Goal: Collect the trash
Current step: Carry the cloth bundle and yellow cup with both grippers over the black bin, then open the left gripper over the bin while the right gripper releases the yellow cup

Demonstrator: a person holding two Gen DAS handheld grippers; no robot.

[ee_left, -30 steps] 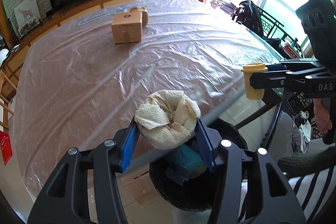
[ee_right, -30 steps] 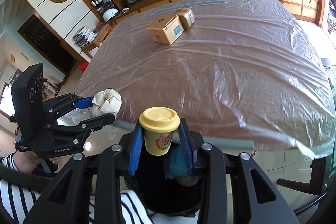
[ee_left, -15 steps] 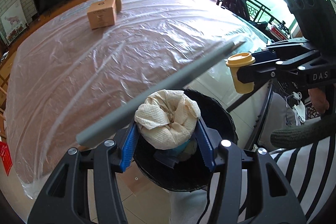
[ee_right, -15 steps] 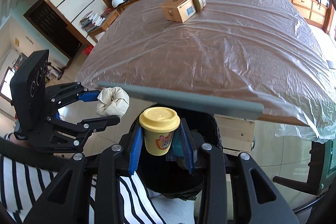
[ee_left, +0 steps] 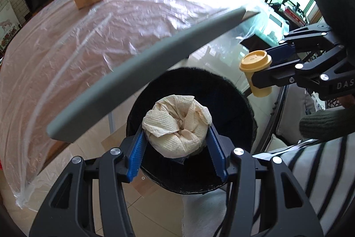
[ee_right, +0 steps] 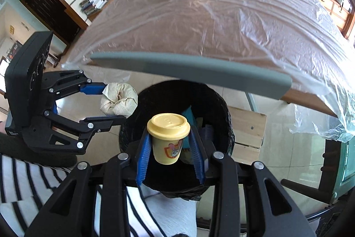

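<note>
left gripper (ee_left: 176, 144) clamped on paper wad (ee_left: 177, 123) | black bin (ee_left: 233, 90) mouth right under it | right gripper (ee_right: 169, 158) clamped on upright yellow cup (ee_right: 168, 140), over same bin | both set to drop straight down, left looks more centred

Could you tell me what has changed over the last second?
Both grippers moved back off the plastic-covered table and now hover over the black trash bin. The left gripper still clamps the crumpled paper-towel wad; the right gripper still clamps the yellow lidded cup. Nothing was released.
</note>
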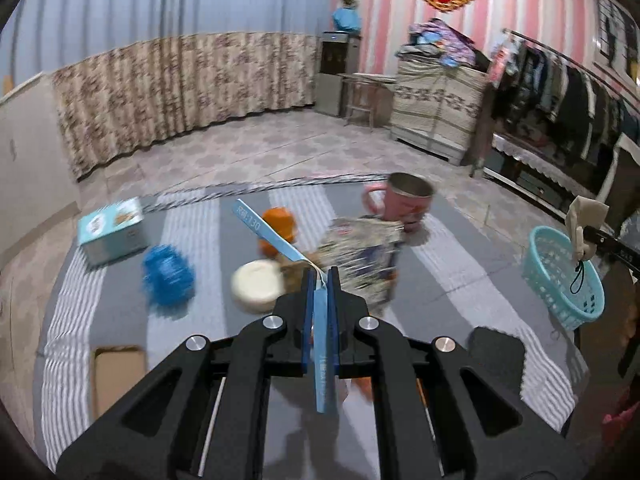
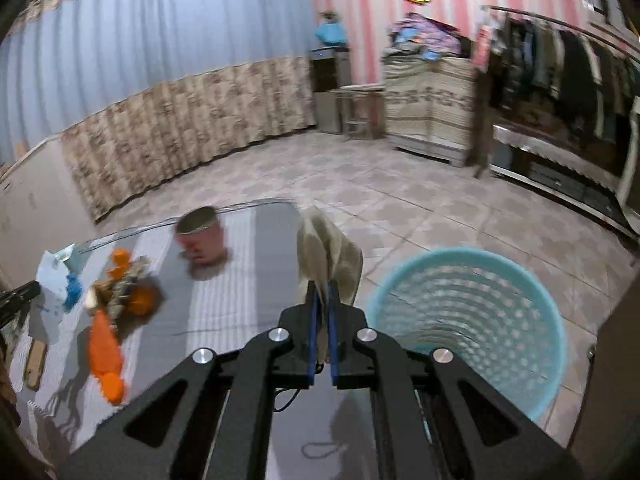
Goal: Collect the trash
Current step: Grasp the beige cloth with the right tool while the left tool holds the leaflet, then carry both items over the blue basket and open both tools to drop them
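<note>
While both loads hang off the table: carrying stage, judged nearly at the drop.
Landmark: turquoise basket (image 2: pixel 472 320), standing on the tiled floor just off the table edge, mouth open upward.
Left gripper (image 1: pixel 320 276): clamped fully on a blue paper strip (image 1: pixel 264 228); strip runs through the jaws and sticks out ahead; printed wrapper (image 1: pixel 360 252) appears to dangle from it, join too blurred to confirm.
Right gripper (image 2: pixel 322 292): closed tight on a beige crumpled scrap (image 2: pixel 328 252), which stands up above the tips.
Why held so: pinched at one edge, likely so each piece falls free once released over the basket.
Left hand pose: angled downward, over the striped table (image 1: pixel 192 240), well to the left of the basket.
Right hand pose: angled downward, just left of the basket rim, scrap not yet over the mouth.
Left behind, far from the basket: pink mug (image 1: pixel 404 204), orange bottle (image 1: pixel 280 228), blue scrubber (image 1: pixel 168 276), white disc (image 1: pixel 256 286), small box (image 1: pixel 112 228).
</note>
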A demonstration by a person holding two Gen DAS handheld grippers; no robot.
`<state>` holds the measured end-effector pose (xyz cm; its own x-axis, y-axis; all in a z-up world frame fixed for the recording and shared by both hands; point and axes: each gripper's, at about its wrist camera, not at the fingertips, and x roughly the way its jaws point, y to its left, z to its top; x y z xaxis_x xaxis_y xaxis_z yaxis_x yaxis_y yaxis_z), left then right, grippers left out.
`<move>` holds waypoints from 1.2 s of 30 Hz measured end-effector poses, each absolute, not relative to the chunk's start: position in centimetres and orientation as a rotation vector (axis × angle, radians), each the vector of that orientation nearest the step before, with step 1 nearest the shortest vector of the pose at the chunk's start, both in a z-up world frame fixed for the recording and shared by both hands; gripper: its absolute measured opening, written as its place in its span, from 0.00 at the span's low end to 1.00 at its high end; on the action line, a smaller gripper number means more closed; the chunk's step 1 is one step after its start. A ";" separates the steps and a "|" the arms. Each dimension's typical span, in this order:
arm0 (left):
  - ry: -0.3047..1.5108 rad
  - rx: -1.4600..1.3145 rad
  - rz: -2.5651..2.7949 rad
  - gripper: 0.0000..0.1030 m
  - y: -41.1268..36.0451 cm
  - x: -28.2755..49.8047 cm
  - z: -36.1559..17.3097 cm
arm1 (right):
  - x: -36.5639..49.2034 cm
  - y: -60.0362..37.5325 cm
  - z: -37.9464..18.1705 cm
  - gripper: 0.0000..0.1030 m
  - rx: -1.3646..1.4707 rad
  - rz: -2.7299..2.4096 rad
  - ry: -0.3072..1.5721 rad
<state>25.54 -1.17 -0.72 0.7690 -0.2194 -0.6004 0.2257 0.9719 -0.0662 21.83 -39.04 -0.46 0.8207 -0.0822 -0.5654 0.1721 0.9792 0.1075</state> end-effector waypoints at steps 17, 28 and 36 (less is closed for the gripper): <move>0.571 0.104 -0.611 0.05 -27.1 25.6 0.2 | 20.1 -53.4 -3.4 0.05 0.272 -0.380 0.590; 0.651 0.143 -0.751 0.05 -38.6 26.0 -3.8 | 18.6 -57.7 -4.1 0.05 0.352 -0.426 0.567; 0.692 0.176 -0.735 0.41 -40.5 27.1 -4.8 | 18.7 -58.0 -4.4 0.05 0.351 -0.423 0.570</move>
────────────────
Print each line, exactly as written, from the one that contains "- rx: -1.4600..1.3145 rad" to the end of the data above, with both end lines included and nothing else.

  - rx: -1.4600..1.3145 rad
  - rz: -2.5651..2.7949 rad
  - gripper: 0.0000..0.1030 m
  - y: -41.1268..36.0451 cm
  - x: -28.2755..49.8047 cm
  - z: -36.1559..17.3097 cm
arm1 (right):
  - x: -36.5639..49.2034 cm
  - y: -60.0362..37.5325 cm
  - z: -37.9464..18.1705 cm
  - gripper: 0.0000..0.1030 m
  - rx: -1.3646..1.4707 rad
  - rz: -2.7299..2.4096 rad
  - ry: -0.3072..1.5721 rad
<state>25.54 -1.17 -0.72 0.7690 -0.2194 -0.6004 0.2257 0.9719 -0.0662 21.83 -39.04 -0.46 0.8207 -0.0822 -0.5654 0.1721 0.9792 0.1075</state> end-effector waypoints at steps 17, 28 and 36 (less is closed for the gripper): <move>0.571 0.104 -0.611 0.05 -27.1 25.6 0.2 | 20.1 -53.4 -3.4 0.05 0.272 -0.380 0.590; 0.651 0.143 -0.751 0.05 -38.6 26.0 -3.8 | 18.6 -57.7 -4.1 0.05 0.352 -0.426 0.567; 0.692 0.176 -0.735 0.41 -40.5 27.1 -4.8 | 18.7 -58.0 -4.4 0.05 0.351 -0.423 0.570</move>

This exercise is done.